- Task details
Find how many lines of the records hold the string "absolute" and reply with only that total.

(Stored data entries)

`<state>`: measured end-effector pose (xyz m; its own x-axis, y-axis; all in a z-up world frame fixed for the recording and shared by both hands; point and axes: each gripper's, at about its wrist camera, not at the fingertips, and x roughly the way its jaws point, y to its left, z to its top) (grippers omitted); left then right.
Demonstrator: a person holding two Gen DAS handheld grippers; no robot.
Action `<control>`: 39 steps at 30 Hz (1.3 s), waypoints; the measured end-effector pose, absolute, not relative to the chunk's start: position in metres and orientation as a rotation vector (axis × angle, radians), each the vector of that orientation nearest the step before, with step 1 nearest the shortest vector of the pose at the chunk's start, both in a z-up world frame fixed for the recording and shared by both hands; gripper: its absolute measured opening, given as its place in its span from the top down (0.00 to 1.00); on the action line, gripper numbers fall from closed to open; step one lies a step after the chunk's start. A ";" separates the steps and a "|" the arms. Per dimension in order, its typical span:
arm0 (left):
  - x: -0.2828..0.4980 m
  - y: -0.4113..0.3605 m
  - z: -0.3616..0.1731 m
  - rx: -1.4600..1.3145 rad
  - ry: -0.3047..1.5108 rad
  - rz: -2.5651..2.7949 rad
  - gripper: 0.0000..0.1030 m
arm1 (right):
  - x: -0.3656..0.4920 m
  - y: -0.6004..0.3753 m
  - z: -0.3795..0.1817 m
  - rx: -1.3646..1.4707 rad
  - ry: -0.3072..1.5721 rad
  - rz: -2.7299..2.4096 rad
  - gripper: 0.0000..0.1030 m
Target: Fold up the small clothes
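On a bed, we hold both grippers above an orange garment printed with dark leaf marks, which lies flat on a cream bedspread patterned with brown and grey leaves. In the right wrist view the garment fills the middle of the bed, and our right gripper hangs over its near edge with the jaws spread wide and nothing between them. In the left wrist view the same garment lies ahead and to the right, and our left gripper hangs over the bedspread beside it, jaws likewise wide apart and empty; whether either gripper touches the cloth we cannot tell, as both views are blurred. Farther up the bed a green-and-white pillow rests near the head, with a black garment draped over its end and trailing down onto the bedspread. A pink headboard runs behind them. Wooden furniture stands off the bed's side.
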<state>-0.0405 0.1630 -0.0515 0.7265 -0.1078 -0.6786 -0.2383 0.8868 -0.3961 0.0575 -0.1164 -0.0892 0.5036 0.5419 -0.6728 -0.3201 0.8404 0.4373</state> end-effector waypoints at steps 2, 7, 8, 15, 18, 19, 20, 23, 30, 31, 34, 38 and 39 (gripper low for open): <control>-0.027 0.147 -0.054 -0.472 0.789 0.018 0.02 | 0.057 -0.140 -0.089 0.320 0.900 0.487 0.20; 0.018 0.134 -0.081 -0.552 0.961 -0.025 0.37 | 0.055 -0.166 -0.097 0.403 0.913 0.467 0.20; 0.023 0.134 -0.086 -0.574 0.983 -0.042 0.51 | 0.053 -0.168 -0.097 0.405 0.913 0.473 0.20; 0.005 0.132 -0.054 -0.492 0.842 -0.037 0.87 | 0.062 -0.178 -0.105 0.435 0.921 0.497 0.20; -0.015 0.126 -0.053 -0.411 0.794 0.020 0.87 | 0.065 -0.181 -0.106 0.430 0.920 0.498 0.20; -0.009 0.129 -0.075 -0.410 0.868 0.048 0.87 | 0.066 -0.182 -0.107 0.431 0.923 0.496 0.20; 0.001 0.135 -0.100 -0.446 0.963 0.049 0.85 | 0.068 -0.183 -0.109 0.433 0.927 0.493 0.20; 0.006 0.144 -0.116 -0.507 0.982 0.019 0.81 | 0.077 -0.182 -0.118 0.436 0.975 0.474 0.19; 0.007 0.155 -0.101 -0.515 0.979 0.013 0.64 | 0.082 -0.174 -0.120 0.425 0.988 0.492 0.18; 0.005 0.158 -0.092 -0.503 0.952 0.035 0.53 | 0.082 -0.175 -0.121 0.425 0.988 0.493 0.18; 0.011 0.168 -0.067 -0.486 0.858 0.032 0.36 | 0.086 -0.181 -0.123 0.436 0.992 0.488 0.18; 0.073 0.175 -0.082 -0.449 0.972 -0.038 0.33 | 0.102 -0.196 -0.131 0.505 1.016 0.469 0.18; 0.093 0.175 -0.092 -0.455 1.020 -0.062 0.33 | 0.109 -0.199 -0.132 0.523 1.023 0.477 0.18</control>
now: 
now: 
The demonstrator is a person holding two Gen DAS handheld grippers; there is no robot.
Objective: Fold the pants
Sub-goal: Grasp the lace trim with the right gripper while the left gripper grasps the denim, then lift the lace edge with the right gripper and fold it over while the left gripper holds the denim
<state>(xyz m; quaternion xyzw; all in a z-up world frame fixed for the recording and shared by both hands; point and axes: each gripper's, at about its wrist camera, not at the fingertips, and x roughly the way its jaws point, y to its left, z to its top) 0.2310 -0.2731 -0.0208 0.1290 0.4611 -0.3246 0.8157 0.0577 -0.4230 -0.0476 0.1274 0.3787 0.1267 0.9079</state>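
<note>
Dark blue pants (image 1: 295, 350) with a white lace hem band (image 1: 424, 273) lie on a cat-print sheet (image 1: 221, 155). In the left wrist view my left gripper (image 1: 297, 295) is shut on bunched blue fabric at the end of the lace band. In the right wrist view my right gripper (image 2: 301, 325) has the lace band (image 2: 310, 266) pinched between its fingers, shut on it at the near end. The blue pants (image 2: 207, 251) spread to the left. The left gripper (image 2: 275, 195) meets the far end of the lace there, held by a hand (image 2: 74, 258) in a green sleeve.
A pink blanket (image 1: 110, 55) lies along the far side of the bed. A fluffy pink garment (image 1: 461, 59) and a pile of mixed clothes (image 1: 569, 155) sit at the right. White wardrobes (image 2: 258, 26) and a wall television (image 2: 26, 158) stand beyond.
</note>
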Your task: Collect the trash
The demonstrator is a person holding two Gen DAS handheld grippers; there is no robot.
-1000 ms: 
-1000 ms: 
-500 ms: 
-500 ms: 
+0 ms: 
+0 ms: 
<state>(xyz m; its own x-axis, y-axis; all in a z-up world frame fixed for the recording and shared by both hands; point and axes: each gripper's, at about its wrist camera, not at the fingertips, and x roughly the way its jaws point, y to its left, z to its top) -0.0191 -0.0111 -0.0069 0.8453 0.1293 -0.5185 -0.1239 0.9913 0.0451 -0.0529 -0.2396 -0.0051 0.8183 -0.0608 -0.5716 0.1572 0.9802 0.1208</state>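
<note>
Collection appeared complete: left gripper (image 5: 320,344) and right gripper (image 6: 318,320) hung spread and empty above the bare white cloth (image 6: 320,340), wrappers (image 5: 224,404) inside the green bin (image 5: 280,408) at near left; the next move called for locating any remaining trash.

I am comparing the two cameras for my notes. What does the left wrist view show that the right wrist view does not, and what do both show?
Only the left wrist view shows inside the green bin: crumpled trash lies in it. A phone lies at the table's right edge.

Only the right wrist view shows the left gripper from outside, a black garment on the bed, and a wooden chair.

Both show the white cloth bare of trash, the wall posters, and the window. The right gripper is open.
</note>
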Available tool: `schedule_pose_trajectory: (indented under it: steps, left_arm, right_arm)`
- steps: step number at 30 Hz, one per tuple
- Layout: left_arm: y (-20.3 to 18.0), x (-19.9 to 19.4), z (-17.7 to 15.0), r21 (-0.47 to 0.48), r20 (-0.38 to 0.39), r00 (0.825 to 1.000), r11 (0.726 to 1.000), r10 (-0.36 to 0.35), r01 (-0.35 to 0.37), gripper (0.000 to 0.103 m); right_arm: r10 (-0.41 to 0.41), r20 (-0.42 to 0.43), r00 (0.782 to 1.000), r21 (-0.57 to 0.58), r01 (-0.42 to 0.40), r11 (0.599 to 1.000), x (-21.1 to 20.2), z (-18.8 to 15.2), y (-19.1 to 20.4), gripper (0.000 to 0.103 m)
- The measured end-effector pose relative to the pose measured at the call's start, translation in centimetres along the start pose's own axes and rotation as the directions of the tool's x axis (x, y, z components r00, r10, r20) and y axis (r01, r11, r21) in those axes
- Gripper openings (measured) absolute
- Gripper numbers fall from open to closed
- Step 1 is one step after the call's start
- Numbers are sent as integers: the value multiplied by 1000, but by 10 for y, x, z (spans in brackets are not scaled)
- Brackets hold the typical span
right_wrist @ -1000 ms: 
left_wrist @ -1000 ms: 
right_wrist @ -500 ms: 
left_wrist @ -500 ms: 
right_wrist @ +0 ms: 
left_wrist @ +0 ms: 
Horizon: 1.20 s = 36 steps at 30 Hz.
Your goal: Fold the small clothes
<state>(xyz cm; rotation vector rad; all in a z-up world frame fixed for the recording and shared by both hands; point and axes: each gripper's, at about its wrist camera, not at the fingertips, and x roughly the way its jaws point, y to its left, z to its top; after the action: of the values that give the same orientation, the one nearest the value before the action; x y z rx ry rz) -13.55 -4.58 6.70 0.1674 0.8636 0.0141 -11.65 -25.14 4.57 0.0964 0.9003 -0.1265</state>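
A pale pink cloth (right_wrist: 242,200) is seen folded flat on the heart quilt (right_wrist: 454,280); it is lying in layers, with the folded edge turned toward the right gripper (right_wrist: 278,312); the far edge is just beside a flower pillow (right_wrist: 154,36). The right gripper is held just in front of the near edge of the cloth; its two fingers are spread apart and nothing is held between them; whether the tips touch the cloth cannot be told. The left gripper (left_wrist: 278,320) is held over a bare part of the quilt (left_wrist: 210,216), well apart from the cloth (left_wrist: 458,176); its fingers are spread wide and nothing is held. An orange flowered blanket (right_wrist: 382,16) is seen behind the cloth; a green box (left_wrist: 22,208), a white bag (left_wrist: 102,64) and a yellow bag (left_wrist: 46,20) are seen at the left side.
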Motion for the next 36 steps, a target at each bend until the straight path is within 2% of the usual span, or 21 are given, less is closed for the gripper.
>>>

- The answer
2